As I was sulking crying on my bedroom floor, my door creaked open and I saw Puck forcing a smile. He knew what happened, he was my bestfriend since we were 5 and almost everyday he goes to my house and talks to me anything under the sun. This time it's different, it's about my mom who left me for the second time since I was born.

"Hey, how are you holding up?" puck hugged me from behind.

"I'm fine.." I tried to put on my show face but knowing Puck, it won't work on him.

"shhh… I know you're hurt and it's okay to be. I'm here now, stop crying my Jewish American Princess…" He smiled at me and started to sing…

Everybody hurts some days

It's okay to be afraid

Everybody hurts, everybody screams

Everybody feels this way

It's okay, lalalala, it's okay

He kept on singing until I fell asleep in his arms. When I woke up, I realized I was in my bed and tucked in properly. I love my best friend, maybe he left after he knew I was sleeping.

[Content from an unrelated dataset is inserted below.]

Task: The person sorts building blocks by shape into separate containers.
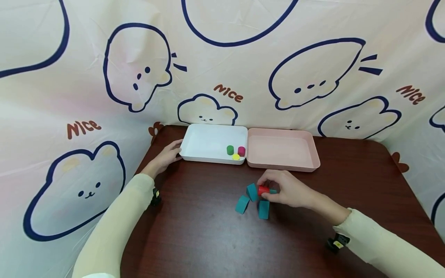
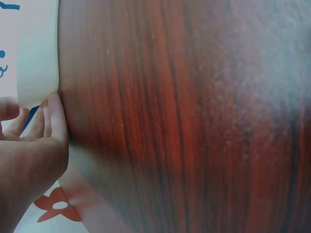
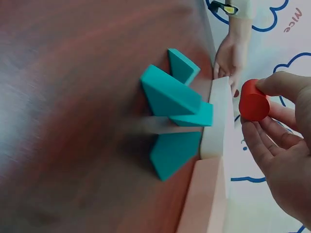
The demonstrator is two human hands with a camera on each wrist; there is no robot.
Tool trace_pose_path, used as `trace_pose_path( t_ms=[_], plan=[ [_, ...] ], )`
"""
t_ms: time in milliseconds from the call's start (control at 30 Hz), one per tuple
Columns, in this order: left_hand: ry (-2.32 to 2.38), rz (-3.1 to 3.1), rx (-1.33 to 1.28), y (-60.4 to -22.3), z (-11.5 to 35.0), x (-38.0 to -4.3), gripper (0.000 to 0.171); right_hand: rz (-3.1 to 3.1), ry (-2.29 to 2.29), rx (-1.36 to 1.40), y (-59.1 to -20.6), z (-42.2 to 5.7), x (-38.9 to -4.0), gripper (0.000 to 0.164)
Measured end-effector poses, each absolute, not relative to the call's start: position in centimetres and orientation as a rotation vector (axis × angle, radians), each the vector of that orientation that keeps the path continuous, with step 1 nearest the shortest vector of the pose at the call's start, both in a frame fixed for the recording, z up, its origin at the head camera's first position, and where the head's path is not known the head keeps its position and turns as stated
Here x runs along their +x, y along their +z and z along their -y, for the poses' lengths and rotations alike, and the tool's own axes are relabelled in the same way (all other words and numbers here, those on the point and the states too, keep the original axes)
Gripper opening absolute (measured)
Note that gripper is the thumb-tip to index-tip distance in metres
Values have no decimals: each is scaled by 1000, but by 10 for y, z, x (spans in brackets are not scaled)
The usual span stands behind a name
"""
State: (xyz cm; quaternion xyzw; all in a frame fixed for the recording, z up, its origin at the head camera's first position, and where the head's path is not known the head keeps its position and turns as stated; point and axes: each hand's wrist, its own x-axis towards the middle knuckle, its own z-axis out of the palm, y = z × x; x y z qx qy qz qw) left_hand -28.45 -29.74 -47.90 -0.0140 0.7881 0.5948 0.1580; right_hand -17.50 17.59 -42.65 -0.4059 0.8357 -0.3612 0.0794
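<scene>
My right hand [image 1: 283,187] pinches a red cylinder block [image 3: 254,100] between thumb and fingertips, raised above the table in the right wrist view. Around and under it are several teal wedge-shaped blocks [image 3: 171,91]; in the head view one is partly hidden behind the red cylinder and fingers. At the left end of the white tray [image 1: 212,157], my left hand [image 1: 167,154] holds the rim and side wall. A green cylinder block [image 1: 230,150], a magenta cylinder block [image 1: 241,151] and a yellow block [image 1: 236,157] lie in the tray's right front corner.
A pink tray [image 1: 283,166] stands against the white tray's right side. Both sit at the back of the dark wooden table [image 1: 208,231]. Directly behind the trays hangs a printed cloth [image 1: 257,96], which also covers the sides.
</scene>
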Motion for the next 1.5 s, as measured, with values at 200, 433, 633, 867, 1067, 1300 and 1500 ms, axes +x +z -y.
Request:
trace_pose_path(
  t_ms=[200,433,633,867,1067,1300,1500],
  plan=[
    [1695,-2253,-58,-480,297,-282,56,-2494,-1142,-1208,-413,-168,-189,33],
    [1698,-2269,-52,-479,296,-285,56,-2477,-1282,-1123,-405,-159,-206,35],
    [1699,-2258,-52,-478,295,-284,56,-2468,-1324,-1077,-406,-147,-221,34],
    [1702,-2252,-37,-477,295,-283,56,-2525,-1341,-1040,-404,-134,-236,34],
    [1688,-2261,-41,-477,295,-286,56,-2540,-1357,-1003,-406,-126,-248,33],
    [1679,-2272,-52,-477,296,-288,56,-2544,-1346,-1035,-403,-114,-264,24],
    [1682,-2264,-48,-477,295,-287,56,-2550,-1370,-952,-396,-104,-275,27]
  ],
)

When I went down to eat breakfast I saw my dads waiting for me.

"Good morning Sweetie. Are you alright?" Dad (Leroy) asked me. They don't know about me meeting my mom because I know they would start to freak out.

"Yes dad, I am. I'm just stressed about Glee and School I guess…" I lied. I hate lying to the people I care about.

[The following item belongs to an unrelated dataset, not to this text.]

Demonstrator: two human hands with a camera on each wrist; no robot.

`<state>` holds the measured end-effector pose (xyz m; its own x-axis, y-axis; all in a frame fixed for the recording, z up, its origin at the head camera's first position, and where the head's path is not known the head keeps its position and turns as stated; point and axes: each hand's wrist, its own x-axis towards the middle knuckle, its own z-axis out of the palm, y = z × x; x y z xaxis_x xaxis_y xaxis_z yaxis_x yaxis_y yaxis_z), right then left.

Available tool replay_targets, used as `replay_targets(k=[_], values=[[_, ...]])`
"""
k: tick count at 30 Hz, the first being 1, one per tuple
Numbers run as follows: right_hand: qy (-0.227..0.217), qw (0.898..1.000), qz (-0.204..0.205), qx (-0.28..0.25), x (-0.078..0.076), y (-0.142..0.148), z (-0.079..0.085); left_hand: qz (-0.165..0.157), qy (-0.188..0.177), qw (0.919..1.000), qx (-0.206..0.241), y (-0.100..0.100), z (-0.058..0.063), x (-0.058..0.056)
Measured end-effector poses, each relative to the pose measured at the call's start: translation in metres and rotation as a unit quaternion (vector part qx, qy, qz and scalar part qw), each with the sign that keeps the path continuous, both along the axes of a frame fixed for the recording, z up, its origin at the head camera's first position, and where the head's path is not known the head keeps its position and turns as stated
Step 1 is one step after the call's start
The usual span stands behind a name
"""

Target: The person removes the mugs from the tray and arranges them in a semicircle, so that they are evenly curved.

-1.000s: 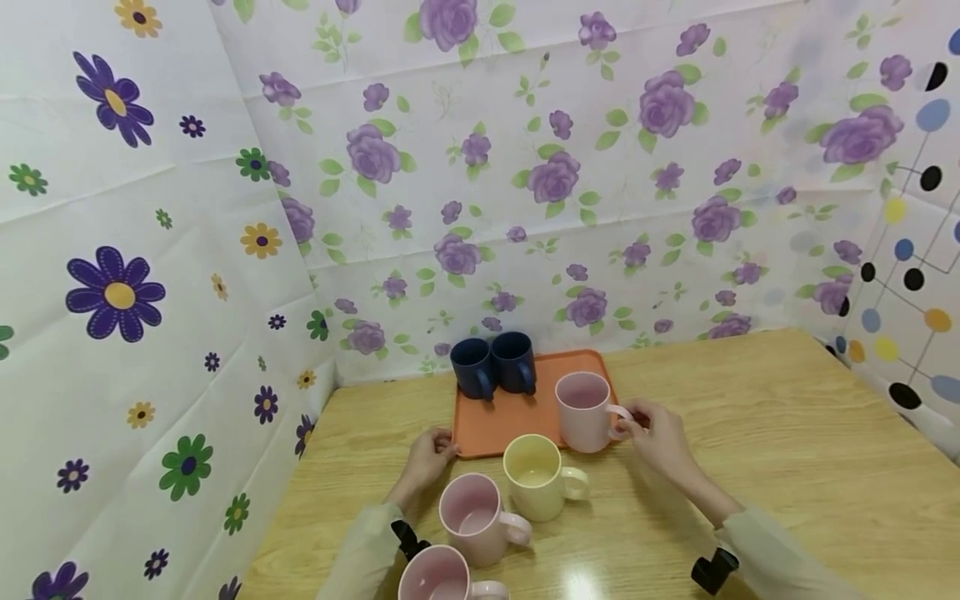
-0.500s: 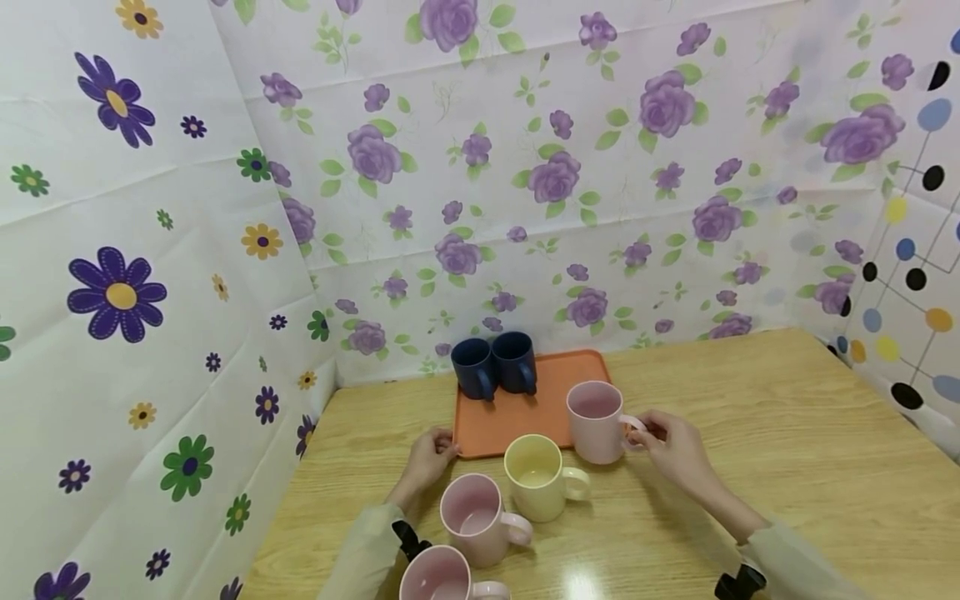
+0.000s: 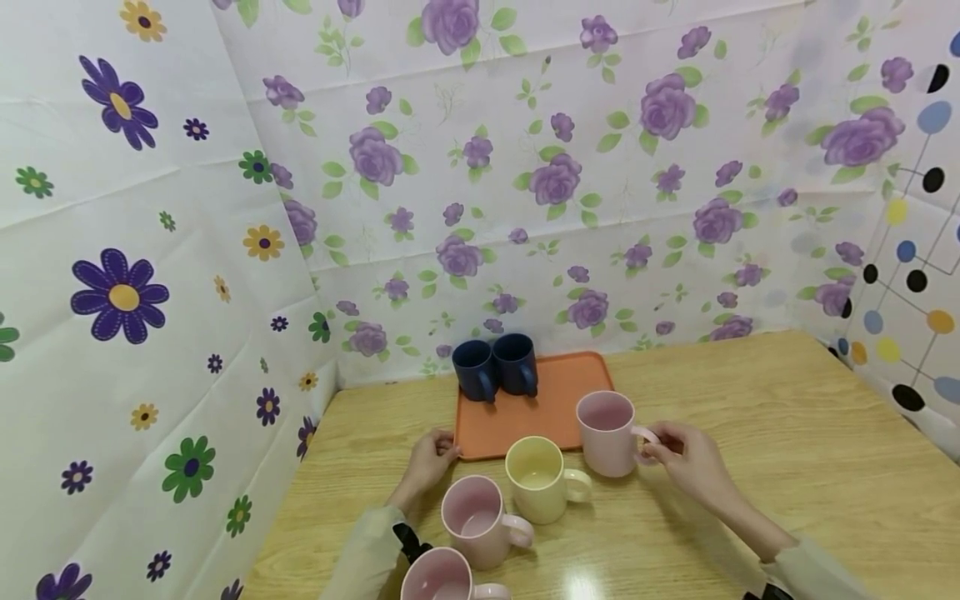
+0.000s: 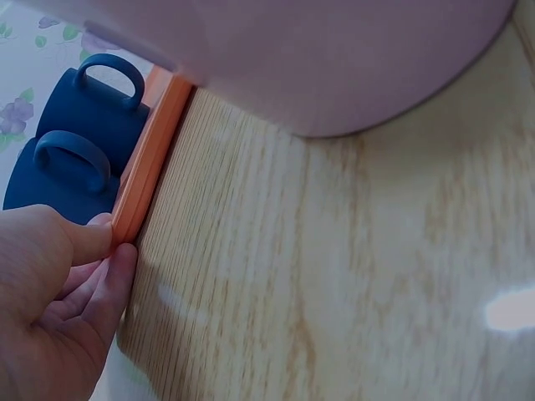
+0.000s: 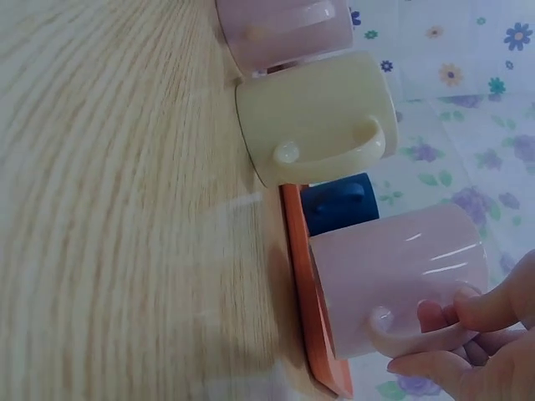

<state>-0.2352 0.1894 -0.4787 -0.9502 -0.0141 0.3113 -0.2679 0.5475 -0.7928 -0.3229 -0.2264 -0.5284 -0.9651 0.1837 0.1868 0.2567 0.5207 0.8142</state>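
My right hand (image 3: 692,463) pinches the handle of a pink mug (image 3: 604,446), which is upright at the front right corner of an orange tray (image 3: 495,429). In the right wrist view, thumb and fingers close round that handle (image 5: 422,341); whether the mug's base touches anything is unclear. My left hand (image 3: 429,460) holds the tray's front left corner, thumb and fingers pinching its rim (image 4: 138,205) in the left wrist view. Two dark blue mugs, one on the left (image 3: 472,372) and one beside it (image 3: 514,367), stand at the tray's back left.
A yellow mug (image 3: 537,493) stands just in front of the tray. Nearer the person are two more pink mugs, one behind (image 3: 477,533) and one cut off by the lower edge (image 3: 437,583). Flower-printed cloth (image 3: 480,208) hangs behind the wooden table (image 3: 787,417).
My right hand has drawn the pink mug to the right and toward the person, from over the tray to its front right corner. The left hand and the tray stay in place.
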Motion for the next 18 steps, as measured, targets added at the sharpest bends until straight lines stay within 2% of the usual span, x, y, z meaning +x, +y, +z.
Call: replay_targets(k=[3, 10, 18], values=[[0.001, 1.0, 0.006, 0.001, 0.003, 0.003, -0.001, -0.014, 0.017, 0.9997, 0.006, -0.003, -0.002, -0.001], [-0.008, 1.0, 0.021, -0.011, 0.015, 0.008, -0.003, 0.033, -0.032, 0.9988, -0.014, 0.004, 0.003, 0.001], [-0.002, 1.0, 0.014, 0.007, 0.023, 0.01, -0.006, 0.039, -0.04, 0.9982, -0.021, 0.006, 0.003, 0.001]])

"Puck left the moment you fell asleep. I really like that boy." Daddy informed me.

I started to eat my breakfast and got ready for school. I was on my way to the choir room when I passed by the auditorium, I decided to take a short trip before going to Glee Club. I sat on one of the front row chairs and reminisce the time I sung with my mom. I smiled to myself knowing it won't happen again anytime soon. I was too drowned in my thoughts when Puck suddenly appeared from no where.

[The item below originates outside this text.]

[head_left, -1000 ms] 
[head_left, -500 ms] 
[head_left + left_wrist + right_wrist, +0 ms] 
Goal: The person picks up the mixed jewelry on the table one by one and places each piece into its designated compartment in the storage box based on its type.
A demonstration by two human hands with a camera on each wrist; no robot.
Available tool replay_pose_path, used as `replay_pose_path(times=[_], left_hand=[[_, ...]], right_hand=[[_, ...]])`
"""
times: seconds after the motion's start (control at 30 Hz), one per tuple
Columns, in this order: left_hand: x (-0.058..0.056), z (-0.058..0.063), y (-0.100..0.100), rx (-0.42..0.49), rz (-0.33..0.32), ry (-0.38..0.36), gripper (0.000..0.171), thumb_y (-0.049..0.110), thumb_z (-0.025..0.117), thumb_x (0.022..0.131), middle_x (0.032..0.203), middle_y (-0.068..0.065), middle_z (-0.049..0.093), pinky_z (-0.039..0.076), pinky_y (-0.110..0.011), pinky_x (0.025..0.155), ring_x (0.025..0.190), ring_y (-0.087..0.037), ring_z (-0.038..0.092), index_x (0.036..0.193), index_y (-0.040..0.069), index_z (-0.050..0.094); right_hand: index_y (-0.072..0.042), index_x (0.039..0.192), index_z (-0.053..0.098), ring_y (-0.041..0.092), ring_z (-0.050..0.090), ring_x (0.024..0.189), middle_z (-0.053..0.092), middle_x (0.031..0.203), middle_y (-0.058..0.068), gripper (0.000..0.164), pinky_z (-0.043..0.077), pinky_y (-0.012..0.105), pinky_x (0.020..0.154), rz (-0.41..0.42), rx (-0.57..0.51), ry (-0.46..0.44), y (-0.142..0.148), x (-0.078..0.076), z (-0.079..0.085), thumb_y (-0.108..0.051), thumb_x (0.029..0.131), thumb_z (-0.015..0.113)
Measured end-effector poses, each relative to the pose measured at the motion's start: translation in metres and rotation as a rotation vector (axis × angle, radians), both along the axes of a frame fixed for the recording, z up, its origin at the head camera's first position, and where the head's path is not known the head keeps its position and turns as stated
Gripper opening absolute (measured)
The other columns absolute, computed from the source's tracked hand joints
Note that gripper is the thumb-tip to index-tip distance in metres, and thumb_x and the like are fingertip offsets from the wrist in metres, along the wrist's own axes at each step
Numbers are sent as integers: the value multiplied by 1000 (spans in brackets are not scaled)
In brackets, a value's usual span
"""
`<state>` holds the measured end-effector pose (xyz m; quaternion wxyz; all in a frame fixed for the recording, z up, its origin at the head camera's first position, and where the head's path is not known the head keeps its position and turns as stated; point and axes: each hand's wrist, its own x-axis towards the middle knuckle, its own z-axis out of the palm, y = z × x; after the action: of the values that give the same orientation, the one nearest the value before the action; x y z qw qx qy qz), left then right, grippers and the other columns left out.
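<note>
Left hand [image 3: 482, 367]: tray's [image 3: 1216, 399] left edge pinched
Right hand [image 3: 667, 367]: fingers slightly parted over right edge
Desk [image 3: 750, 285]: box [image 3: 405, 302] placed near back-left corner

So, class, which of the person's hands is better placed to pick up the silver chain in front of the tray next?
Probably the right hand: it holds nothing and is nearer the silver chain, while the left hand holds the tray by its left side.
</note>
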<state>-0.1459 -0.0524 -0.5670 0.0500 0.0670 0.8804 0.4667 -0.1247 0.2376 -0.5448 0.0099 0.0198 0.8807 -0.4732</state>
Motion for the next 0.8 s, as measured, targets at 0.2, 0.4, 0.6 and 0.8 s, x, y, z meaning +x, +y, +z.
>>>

"You do know that you missed Glee right?"

"I…I…I…what?" I stuttered I can't believe I missed Glee practice! But it doesn't seem to bother me at all. I was too engrossed with my thoughts of me and my mom. I know I just met her but you can't take away the feeling that I felt when I was singing with her. Now that she's gone again, I can't seem to breathe. It must be the way I liked how we fit together perfectly and how I assumed she loves me. I understand about the contract my dads and mom made and I know that she doesn't intend to make me feel this way but what can I do? I'm Rachel Barbra Berry and when I want something I must have it! But this time, it's different I should understand my mom.

"You know you sing here right?" Puck smirked at me… yes, I will sing…

"Okay" I stood up and walked up to the stage and started to sing my heart out.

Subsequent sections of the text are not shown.